It’s an unfortunate but not uncommon story in business. A company comes out with a game-changing product and quickly dominates the market. But competition emerges, the market changes, and the once dominant company cannot keep up.
Next thing, you have a company that was once worth $383 billion now worth $4 billion. And I would assume all their revenue comes from legacy clients that haven’t switched to another platform yet.
In the late 90’s and early 2000’s, Blackberry devices were everywhere. iPhones were around but they were used for entertainment – an iPod with a phone. For business, the Blackberry device was it.
I remember initially I wasn’t high enough in the company to get a Blackberry (they only went to those in the C-suite), so I bought my own. The connectivity to email was amazing. You no longer needed to be in the office or connect through webmail to get your email. It was a leap forward.
But the best thing about a Blackberry device was the keyboard.
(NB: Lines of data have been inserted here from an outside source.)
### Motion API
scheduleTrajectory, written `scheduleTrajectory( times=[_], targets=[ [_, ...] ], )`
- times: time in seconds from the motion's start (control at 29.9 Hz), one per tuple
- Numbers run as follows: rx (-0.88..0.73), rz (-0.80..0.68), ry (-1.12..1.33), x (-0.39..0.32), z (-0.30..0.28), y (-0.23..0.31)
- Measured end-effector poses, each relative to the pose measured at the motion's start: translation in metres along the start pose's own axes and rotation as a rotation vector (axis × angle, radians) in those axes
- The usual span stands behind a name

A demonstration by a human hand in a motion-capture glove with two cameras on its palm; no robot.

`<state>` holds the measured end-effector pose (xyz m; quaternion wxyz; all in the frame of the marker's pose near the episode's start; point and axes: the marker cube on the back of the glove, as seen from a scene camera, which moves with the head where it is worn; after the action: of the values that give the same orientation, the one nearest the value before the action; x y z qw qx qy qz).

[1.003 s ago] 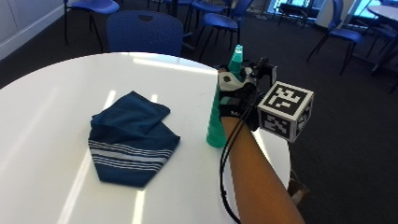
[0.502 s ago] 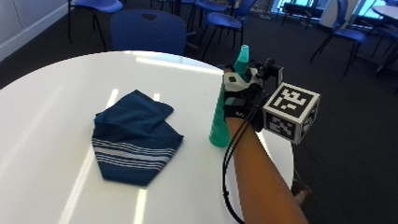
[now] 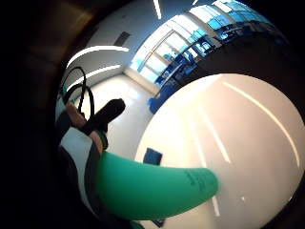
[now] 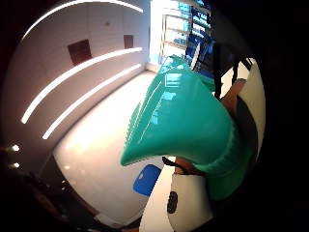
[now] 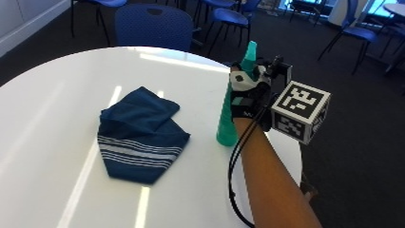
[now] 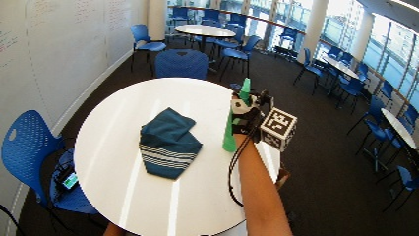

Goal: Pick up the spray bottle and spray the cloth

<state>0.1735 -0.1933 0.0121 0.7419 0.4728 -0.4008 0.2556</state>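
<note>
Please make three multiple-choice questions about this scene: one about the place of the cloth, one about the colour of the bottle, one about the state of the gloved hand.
1. Where does the cloth lie?
A. on the white table, apart from the bottle
B. on a chair
C. draped over the bottle

2. What colour is the spray bottle?
A. red
B. green
C. yellow

3. What is the gloved right hand doing?
A. resting flat on the cloth
B. hanging empty over the floor
C. gripping the bottle

Answers: 1 A, bare tabletop shows between cloth and bottle. 2 B, its body is green in every view. 3 C, the fingers are wrapped round its upper part.
</note>
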Motion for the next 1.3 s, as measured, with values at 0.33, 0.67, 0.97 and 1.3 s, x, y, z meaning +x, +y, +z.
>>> scheduleTrajectory(
  times=[0.33, 0.67, 0.97, 1.3],
  targets=[
    [-0.064, -0.230, 0.196, 0.000, -0.001, 0.011],
    [-0.137, -0.803, 0.552, -0.039, 0.023, 0.020],
    [-0.192, -1.090, 0.747, -0.052, 0.040, 0.031],
    [-0.185, -1.457, 0.896, -0.071, 0.068, 0.049]
  ],
)
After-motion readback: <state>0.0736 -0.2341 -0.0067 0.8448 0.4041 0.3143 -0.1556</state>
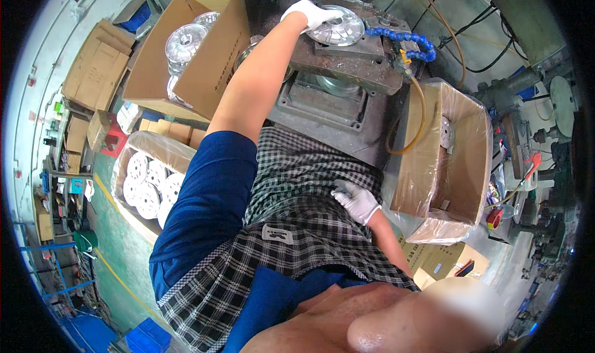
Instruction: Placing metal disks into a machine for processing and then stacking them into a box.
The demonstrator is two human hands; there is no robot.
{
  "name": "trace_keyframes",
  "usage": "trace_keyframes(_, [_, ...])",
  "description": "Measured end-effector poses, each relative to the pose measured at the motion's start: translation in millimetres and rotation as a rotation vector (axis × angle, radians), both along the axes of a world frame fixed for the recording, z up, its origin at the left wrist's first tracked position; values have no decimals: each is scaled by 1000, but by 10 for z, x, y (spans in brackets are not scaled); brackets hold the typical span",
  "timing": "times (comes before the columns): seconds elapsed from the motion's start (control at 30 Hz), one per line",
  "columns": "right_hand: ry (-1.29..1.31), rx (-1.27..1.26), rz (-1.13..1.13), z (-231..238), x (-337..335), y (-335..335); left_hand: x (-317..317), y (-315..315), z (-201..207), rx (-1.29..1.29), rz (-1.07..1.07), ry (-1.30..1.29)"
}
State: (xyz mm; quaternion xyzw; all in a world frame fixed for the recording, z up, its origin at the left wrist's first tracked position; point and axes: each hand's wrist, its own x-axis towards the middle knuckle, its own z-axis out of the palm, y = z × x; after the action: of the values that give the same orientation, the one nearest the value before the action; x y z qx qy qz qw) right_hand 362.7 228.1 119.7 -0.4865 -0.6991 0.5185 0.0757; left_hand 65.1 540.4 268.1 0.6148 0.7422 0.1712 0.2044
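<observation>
My left hand (308,15), in a white glove, reaches up to the press and grips the left edge of a shiny round metal disc (347,30) with a ring of holes. The disc lies over the top plate of a dark metal die (347,65). My fingers are partly hidden at the disc's rim. My right hand (357,203), also gloved in white with greyed fingertips, rests low against my checked apron (297,167). It appears to hold nothing, its fingers loosely extended.
A cardboard box (223,55) of shiny discs stands left of the press. Below it, a plastic-lined box (133,148) holds several pale discs. On the right, another lined box (415,161) has a disc inside. A blue segmented hose (424,46) and an amber tube (423,114) hang beside the die.
</observation>
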Motion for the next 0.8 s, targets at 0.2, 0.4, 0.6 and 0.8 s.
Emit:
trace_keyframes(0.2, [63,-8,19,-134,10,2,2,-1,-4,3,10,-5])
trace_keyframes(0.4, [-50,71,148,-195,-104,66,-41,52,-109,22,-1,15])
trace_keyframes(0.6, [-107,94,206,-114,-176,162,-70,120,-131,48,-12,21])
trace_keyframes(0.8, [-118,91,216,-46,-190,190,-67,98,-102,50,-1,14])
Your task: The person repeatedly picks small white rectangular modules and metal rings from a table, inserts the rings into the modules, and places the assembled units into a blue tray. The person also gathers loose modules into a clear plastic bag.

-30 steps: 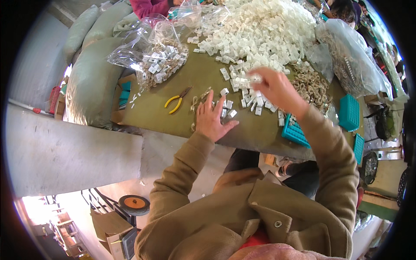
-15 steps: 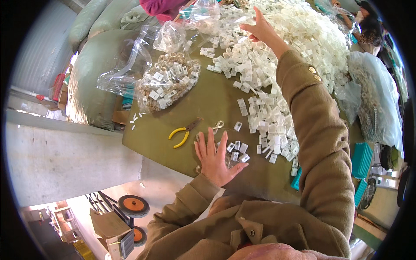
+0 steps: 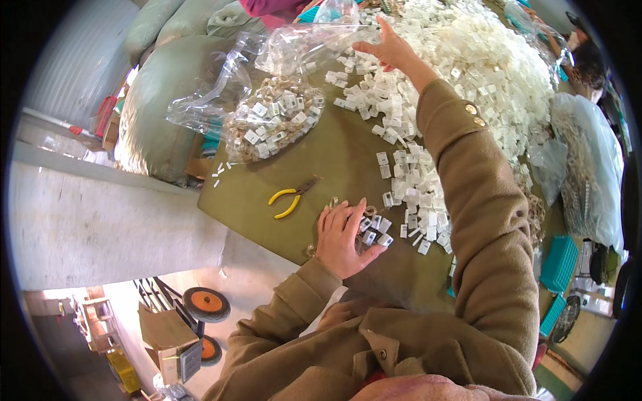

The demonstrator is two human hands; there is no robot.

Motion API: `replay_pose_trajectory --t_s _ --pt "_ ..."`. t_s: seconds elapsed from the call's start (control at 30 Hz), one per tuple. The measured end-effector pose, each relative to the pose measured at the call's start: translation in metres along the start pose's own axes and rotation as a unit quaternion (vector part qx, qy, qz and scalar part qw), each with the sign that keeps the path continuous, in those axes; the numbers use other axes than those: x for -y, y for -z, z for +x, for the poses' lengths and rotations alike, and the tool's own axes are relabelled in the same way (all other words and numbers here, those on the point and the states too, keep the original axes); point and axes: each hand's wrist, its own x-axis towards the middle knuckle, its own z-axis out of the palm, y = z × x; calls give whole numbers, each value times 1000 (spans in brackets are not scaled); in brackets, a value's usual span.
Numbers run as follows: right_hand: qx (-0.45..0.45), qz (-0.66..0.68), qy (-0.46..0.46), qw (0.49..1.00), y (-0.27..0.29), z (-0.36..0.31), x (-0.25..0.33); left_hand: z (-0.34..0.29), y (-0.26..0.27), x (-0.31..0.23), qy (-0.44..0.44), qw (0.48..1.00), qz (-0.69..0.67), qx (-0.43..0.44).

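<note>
My left hand (image 3: 341, 239) rests on a small bunch of white plastic pieces (image 3: 372, 230) joined to brownish cords. Its fingers curve over the bunch, close to one another, with the thumb spread apart; pieces show between thumb and index finger, while the palm hides the rest. Farther off, my right hand (image 3: 389, 51) reaches over the large heap of white pieces (image 3: 468, 73), index finger and thumb stretched apart. Clear plastic bags (image 3: 294, 47) lie close to its thumb; whether they touch is unclear. Yellow-handled pliers (image 3: 293, 197) lie left of my left hand.
A clear bag of corded white pieces (image 3: 274, 123) sits on the green table (image 3: 241, 190). Stuffed sacks (image 3: 157, 113) stand at the left. Teal baskets (image 3: 560, 264) and a large filled bag (image 3: 588, 174) are at the right. A person's purple sleeve (image 3: 274, 8) shows at the far edge.
My left hand's fingers have drawn closer together and bent over the bunch. The clear bags near my right hand have shifted and stretched out. The whole view has moved slightly.
</note>
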Motion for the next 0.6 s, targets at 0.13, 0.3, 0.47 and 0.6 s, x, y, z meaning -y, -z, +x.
replay_pose_trajectory --t_s 0.13,0.3,0.47,0.6 --pt "-27 -128 -4 991 -33 6 -4 8 -4 2 -7 1000 -16 -9" --pt "-135 1 86 987 20 -44 18 8 -10 2 -21 999 -11 -35" --pt "-192 50 95 975 112 -167 61 3 -20 6 -9 998 -5 -57" --pt "-188 161 57 967 130 -276 92 1 -31 0 -21 998 -35 -54"
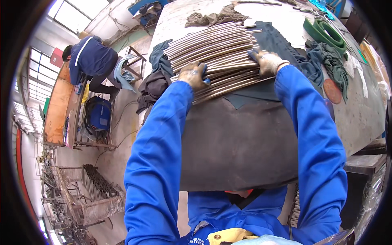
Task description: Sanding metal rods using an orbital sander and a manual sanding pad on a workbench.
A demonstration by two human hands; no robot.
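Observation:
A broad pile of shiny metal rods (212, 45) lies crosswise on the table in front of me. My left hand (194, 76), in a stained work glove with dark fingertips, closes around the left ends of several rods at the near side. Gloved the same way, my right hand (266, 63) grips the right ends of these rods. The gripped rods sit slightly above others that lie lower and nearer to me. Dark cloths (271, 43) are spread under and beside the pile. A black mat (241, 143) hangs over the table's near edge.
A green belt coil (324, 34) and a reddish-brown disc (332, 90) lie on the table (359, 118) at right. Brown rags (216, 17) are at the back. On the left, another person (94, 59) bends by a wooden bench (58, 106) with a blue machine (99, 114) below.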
While others struggled with autocorrect features on the iPhone virtual keyboards, us Blackberry users got so good we could type with our thumbs as fast as we could type on a regular keyboard.
We never went anywhere without our Blackberry. And because the screen didn’t draw much power, the battery in the device lasted forever.
Blackberry may be the most notable casualty in the cell phone industry, but they’re not alone. Remember Palm Pilot? That was another device that changed the business world. Nokia, Motorola, Sony all had their moments in the sun only to be surpassed by the dominance of Apple and Samsung.
But look at what has happened in the cell phone world recently. It used to be that I couldn’t wait for the latest device to come out. I was frustrated if I was on a two-year contract and wasn’t able to upgrade as soon as the device was released. Each subsequent device was another great leap forward in design, capacity, and functionality.
And now the most exciting thing anyone can come up with is that the new iPhone eliminated the headphone jack and the Samsung keeps exploding while being recharged.
Have we reached that stage of the cellphone lifecycle where we no longer see any great technology advances? If so, what will take its place? Is there any game-changing new consumer technologies on the horizon? Or have things evolved away from technology as the product to using technology in new ways.
The news about Blackberry is a little like learning that an elderly relative who has been on life support for the past few years has finally died. It’s sad, but not unexpected.
Did you ever own a Blackberry Device? When did you switch to something else?